Interlacing modifies two low-level processes: motion compensation and inverse Direct Cosine Transform (DCT in the following). In some devices with limited CPU resources or power resources like mobile SP decoders, it can be advantageous to use hardware accelerated functions to carry on some of the decoding operations, even if the hardware acceleration devices are not capable to perform the decoding operations in a conformant way on field-based coded picture. This results in decoding errors which are particularly penalizing in the case of interlaced macroblocks in interlaced pictures.
Accordingly, it is an object of the invention to provide a video decoder that uses a decoding unit for decoding progressive pictures and macroblocks and that minimizes penalizing errors concerning the decoding of interlaced pictures, particularly pictures where macroblocks are of a filed-based motion prediction type.
To this end, there is provided a video decoder including a multiple instance unit for presenting, for each field-predicted macroblock, a motion compensation vector associated with each field, constructing as many predicted entire macroblocks as fields with each corresponding motion compensation vector, and reconstructing said field-predicted macroblock by re-interlacing fields respectively taken from each corresponding predicted entire macroblock.
It is thus provided a pseudo-ASP decoder that relies on a decoding unit able to process progressive pictures and, in the case of MPEG-4, on MPEG-4 SP acceleration functions.

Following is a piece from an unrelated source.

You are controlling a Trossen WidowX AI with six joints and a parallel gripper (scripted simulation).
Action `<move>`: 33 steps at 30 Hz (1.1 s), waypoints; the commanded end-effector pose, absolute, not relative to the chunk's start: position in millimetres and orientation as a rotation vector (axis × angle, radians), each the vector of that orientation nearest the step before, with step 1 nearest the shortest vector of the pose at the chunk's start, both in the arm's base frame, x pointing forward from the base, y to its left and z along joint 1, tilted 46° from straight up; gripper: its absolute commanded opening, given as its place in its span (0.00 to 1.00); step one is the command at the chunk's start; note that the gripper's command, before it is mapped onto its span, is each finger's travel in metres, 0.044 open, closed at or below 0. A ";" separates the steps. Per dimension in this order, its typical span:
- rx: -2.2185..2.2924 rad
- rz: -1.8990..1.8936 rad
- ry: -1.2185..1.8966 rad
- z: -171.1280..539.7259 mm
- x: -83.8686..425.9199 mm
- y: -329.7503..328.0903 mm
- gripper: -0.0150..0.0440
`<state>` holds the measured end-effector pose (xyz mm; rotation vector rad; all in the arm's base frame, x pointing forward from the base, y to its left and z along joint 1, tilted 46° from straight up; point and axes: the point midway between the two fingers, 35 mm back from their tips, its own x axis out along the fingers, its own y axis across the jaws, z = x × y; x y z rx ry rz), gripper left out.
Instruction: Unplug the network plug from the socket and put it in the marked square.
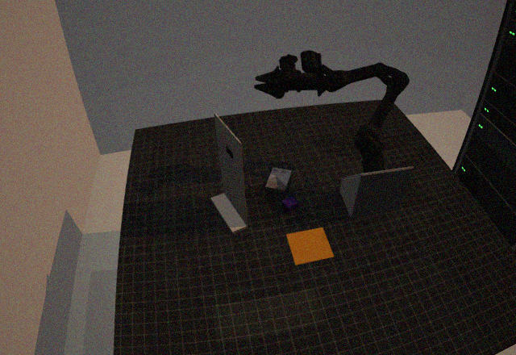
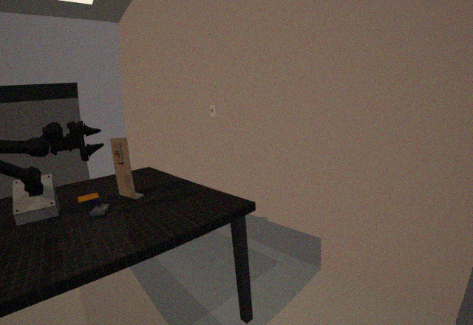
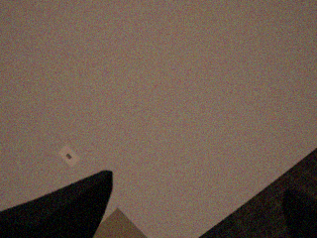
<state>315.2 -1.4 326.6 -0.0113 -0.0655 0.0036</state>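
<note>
My gripper [image 1: 255, 82] [image 2: 102, 137] [image 3: 196, 188] is open and empty, high above the table on the robot's side of the upright panel [image 1: 234, 176] [image 2: 125, 178], touching nothing. The panel's top corner shows low in the wrist view. Small dark shapes mark the socket [image 2: 118, 154] on the panel's face; the plug and its tab are too small and dark there to make out. The orange marked square [image 1: 310, 246] [image 2: 88, 197] lies on the table with nothing on it. A small purple block [image 1: 289, 202] [image 2: 96, 202] lies near it; I cannot tell what it is.
A grey wedge-like piece [image 1: 278, 178] [image 2: 99, 210] lies by the purple block. The panel's foot [image 1: 228, 212] extends behind it. A grey upright board [image 1: 383, 193] stands near the arm's base. A dark rack [image 1: 492, 143] stands at the right. A small wall plate [image 2: 212, 111] [image 3: 68, 156] is beyond.
</note>
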 end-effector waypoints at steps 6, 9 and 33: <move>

In an embodiment, a first predicted entire macroblock is decoded at the location in the current picture of the field-predicted macroblock, other predicted entire macroblocks obtained with the other motion compensation vectors being decoded in additional macroblocks lines after said picture.
In an other embodiment, said multiple instance unit is activated on a picture basis when a flag, decoded or inferred from the bitstream, is set to a value indicating that said picture is interlaced.
The invention also relates to a method for decoding a bit stream corresponding to pictures of a video signal, the coded pictures being likely to include macroblocks coded in a progressive and in an interlaced way, said method including a decoding step for decoding macroblocks coded in a progressive way. Said method is characterized in that it includes, for each field-predicted macroblock presenting a motion compensation vector associated with each field, a step of constructing as many predicted entire macroblocks as fields with each corresponding motion compensation vector, and a step for reconstructing said field-predicted macroblock by re-interlacing fields respectively taken from each corresponding predicted entire macroblock.
The invention also relates to a computer program product comprising program instructions for implementing, when said program is executed by a processor, a decoding method as disclosed above.
The invention also relates to a mobile device including a video decoder according to the invention.
The invention finds application in the playback of video standards as MPEG-4 and DivX streams on mobile phones in which a video encoder as described above is advantageously implemented.
Additional objects, features and advantages of the invention will become apparent upon reading the following detailed description and upon reference to the accompanying drawings in which:
In the following description, well-known functions or constructions by the person skilled in the art are not described in detail since they would obscure the invention in unnecessary detail.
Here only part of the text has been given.